Exercise aim = From the entries that follow, reproduce exactly and only the lines from the line with "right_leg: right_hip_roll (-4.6" to the line with "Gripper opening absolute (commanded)", endpoints included.

*** Block opens ***

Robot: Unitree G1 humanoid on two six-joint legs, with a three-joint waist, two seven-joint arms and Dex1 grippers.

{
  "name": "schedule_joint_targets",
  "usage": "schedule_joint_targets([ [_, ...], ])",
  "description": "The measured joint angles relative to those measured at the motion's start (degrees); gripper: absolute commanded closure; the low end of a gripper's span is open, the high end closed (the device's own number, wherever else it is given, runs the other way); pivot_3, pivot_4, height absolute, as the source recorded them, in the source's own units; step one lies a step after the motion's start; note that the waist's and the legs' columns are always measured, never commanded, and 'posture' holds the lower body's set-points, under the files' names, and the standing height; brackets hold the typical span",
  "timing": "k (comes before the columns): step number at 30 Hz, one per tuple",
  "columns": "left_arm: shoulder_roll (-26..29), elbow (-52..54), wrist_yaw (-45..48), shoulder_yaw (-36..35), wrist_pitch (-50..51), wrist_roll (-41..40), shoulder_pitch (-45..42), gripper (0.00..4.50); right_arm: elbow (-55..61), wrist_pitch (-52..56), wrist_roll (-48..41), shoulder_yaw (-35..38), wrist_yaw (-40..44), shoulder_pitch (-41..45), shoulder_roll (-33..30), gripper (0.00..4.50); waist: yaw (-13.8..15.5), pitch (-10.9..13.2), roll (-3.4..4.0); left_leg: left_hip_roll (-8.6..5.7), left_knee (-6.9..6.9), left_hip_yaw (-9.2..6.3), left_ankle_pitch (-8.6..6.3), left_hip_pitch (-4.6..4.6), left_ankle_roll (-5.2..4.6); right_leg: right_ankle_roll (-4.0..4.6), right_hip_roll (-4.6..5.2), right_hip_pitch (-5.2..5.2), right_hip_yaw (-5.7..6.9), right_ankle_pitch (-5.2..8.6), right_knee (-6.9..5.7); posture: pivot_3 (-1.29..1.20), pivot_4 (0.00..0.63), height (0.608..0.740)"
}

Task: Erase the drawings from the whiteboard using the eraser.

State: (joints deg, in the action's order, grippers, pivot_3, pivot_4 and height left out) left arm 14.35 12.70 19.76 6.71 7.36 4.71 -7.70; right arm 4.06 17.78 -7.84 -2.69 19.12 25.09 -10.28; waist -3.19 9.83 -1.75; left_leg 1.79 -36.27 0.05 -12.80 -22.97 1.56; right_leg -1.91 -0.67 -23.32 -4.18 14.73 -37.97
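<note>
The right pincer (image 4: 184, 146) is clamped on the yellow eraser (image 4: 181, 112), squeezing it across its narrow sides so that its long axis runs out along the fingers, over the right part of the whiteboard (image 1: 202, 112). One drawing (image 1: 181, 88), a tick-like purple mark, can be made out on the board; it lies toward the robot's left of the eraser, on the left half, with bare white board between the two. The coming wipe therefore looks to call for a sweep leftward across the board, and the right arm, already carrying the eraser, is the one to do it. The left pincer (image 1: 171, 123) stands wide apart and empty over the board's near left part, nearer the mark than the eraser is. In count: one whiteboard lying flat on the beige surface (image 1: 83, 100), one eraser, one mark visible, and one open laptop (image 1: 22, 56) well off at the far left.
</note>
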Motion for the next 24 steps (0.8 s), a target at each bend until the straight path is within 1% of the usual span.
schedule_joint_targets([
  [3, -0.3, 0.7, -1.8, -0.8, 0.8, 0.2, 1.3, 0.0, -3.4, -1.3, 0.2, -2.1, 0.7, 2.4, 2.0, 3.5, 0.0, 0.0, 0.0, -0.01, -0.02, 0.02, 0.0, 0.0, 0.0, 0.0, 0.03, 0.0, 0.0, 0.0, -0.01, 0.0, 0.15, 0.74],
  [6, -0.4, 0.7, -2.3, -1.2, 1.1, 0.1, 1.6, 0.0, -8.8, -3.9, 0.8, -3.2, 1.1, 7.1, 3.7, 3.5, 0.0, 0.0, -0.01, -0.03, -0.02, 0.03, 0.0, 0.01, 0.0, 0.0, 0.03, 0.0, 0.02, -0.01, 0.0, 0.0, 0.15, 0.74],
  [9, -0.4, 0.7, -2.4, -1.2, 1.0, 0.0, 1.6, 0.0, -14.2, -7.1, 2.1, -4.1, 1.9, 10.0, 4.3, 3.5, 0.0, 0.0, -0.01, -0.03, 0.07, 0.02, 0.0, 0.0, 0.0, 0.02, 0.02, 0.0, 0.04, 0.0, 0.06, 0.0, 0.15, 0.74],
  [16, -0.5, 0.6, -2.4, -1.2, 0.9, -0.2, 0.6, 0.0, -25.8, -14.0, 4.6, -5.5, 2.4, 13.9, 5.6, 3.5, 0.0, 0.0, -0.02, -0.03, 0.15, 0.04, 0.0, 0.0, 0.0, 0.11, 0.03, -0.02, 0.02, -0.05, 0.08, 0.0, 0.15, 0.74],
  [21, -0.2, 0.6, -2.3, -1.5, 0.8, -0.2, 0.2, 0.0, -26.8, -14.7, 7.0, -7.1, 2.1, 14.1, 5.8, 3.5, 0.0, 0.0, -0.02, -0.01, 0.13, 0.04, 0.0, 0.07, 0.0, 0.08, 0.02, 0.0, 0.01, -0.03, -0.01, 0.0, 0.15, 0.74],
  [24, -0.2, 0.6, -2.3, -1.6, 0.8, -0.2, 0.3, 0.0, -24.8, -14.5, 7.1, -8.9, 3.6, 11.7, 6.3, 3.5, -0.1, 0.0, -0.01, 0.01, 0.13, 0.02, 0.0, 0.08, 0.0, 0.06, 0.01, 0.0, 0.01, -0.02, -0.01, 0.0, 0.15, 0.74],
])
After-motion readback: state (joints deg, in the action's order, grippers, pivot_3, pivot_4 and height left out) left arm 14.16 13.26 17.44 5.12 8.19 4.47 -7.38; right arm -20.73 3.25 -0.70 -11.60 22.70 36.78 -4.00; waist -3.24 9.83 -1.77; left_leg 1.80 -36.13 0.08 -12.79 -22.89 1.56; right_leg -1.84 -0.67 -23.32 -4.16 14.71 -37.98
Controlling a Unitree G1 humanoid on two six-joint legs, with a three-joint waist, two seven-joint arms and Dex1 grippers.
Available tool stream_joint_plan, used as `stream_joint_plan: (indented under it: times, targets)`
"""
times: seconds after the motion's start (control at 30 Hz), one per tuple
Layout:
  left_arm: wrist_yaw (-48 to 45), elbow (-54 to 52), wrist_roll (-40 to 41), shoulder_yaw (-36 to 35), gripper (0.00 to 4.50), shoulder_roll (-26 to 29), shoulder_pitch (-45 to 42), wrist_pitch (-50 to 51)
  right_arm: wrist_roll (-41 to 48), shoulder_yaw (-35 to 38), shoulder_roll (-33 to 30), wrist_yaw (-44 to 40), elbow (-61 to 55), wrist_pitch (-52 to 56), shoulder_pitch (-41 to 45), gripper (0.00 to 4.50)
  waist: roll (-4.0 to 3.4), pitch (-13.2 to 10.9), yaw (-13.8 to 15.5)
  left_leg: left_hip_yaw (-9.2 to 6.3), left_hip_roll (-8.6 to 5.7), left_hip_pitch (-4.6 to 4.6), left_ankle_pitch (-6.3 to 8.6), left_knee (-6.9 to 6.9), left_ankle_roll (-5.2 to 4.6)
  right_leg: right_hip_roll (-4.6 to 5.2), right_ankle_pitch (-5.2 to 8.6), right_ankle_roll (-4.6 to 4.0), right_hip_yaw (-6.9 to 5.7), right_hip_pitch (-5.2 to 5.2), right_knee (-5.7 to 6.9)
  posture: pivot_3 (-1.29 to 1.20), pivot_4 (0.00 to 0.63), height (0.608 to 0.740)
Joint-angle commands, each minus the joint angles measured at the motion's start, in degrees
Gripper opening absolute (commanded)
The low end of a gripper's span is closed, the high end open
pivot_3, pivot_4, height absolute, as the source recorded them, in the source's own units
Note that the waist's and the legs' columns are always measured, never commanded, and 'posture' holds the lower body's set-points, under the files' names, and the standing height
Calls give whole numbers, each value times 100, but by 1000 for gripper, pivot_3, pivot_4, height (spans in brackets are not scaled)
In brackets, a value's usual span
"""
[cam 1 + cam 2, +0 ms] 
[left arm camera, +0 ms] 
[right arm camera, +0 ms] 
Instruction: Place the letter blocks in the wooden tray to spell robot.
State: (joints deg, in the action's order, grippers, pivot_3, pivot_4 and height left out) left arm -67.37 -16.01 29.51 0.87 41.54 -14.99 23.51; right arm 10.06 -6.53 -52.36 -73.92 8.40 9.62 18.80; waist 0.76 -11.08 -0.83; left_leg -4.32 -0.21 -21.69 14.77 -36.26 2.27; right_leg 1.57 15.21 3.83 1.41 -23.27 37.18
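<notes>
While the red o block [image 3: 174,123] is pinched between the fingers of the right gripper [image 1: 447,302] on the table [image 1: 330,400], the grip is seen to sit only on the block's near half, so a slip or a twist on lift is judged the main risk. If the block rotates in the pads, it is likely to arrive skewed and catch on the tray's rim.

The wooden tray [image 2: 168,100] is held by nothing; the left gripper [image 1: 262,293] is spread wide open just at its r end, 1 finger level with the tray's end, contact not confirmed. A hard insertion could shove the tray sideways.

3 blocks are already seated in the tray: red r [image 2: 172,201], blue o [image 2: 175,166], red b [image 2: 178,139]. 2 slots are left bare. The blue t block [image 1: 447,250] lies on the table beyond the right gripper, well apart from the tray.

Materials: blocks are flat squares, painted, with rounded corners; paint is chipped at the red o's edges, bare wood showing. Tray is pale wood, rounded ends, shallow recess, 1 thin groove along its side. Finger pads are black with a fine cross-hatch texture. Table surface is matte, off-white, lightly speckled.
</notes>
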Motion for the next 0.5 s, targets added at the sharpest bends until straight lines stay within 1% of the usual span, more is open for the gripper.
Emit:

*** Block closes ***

Answer space =
  right_leg: right_hip_roll (-4.6 to 5.2), right_ankle_pitch (-5.2 to 8.6), right_ankle_roll (-4.6 to 4.0), right_hip_yaw (-6.9 to 5.7), right_hip_pitch (-5.2 to 5.2), right_knee (-5.7 to 6.9)
  posture: pivot_3 (-1.29 to 1.20), pivot_4 (0.00 to 0.63), height (0.608 to 0.740)
Joint-angle commands, each minus the joint angles measured at the motion's start, in degrees
Gripper opening absolute (commanded)

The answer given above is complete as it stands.